这个女子长得奇美无比,坤平也是生得英俊不凡,两个人大婚之后,生活一直很是幸福美满。
谁能料想,如此平静的生活竟然在悄悄地生着暗涌。
几年之后,正身怀六甲的将军夫人突然收到了一封来自父亲的秘密信笺,信中称其父已经与周边各国部族达成了一项协议,只要将军夫人能够将坤平毒杀,便可以收复失去的城市并被拥立为王。
收到了父亲的秘密信笺之后,将军夫人手中握着那包随信而来的毒药全身颤抖着,她如何能够下得了手?
然而,一边是对自己有生养之恩的父亲,而另一边是一直宠爱自己,和睦恩爱的丈夫,论起手心手背皆是自己的肉,伤了哪一方都如同对自己剜肉削骨。
最后,将军妻子就在这种左右为难的纠结情绪之下,无奈将那包毒药自行服下,以自杀来结束这种自我撕扯的痛苦。
当坤平得知这个消息赶往后宫的时候,他心爱的妻子已经死去多时了。将散落在地上的信笺读过之后,又看了看妻子僵硬冰冷的尸体,再想想已经随妻子一同而去的孩子,坤平突然就丧失了理智,仿佛疯了一般从自己的腰间抽出了配刀,直接将自己妻子的肚子剖开,把已经成形却无缘出生的孩子取了出来。
带着自己死去的孩子,坤平来到了城中最大的寺庙,并将香炉中所有的香灰倒出,抱来大量的柴禾罢于香炉之内,生起了一堆熊熊的烈火。
面对着这堆烈火,他将一块写满了经文的面铺到地上,将自己死去的孩子整个包裹其中并放到火上炙烤。
坤平像着了魔一般不停的炙烤着经文包裹着的婴尸,眼见着越烤越小,直到被烤干。
看到罗雷副只差没吓得摊坐到地上的样子,我本以为他会一边摆手一边强烈的拒绝我的要求。
结果,出乎我们在场准备看热闹的人的意料之外的是,他竟然低下头去沉默了半晌,跟着重重地叹了口气,接着就深吸了几口气走到了那四名小警察身后。
“好吧,反正没有我们,恐怕你们也找不对地方!”罗雷的声音听上去很阴沉,让人捉摸不透,他到底是害怕还是愤怒。
跟在他们五个的身后,我、张临凡和苌菁仙君默不作声。
“惟儿,临凡!”苌菁仙君的“密音入心”传了过来,声音幽幽地叹道,“你们觉得是人可怕还鬼啊妖啊的可怕?”

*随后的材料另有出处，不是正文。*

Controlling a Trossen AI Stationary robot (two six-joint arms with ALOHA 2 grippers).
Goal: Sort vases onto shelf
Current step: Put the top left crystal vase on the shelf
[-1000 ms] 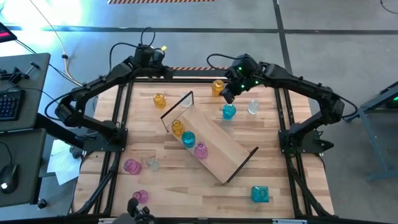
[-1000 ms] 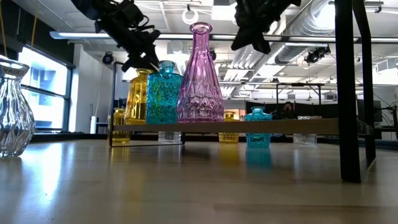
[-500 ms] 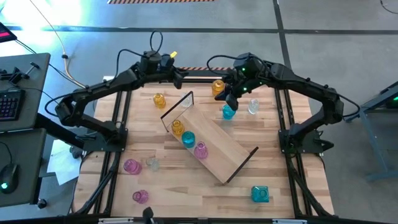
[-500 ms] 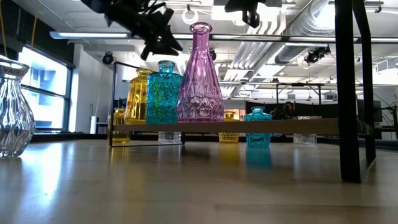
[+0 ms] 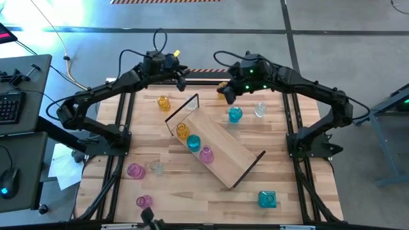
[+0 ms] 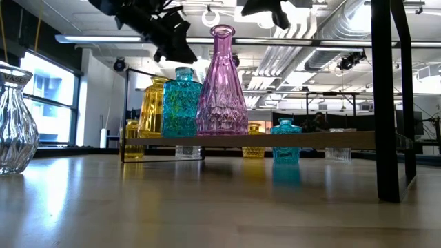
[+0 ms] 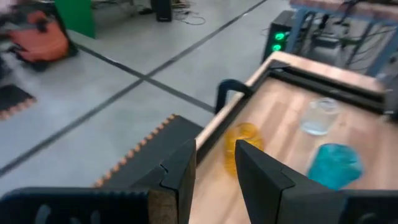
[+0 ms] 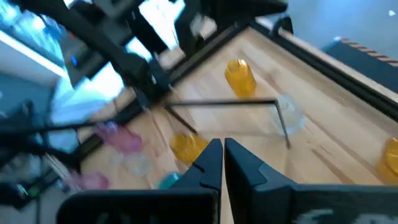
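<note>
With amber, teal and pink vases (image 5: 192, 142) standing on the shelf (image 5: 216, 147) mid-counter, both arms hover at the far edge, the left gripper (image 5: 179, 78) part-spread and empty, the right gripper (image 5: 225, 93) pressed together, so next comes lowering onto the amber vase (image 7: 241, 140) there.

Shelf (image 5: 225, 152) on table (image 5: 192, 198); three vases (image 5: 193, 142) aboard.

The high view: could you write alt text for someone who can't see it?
Three glass vases, amber, teal and pink, stand in a row on a light-wood shelf lying diagonally on a slatted table. Other vases dot the tabletop, and two dark robot arms reach over its far edge.
</note>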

张临凡微微侧目看了我一眼,眉头皱得更紧了一些却没有回答。
望了望走在前面的罗雷的背影,我的心头一沉,想要回答的话也生生压回了心中。
我们一行八人,无论是从数字上对应的八卦来讲,还是前面带路的四个年轻力壮又是纯阳之身的小警察,按理说多少会让这宅子阳气盛一些。
然而,事情却并不如我所想那般。因为,自打我们踏入这宅子之后,便感觉不到一丝丝应该有的人气。
可怕就可怕在,没有人气并不是说这里阴风阵阵鬼气森森,而是这宅子给人的感觉实在是过于寂静了些,静得进入这里就如同进入了一个迷雾森林。整个宅子内的空间都好像被一层什么不明来源的神秘物体给浓浓笼罩住了。如果一定要形容的话,那就好像是包括我们这八个人在内的所有人事物都被过滤成了一个个幻象一般,无论如何仔细看去,都显得格外的不真实。
好在之前我选了四个小警察,因为他们年龄均不过二十五岁,而且全都是一副精明神武一脸正气的样子,再加上他们都身穿着警服佩带着国徽,又都是处男之身,这些全都是有一定镇邪效果的。
我们几个人将阵形又紧凑了一些,然后就按着罗雷的指引,一路向下走到了宅子的地下室。
就在罗雷掏出钥匙准备开门的时候,张临凡突然开口问道:“为什么要把地点设在地下室?”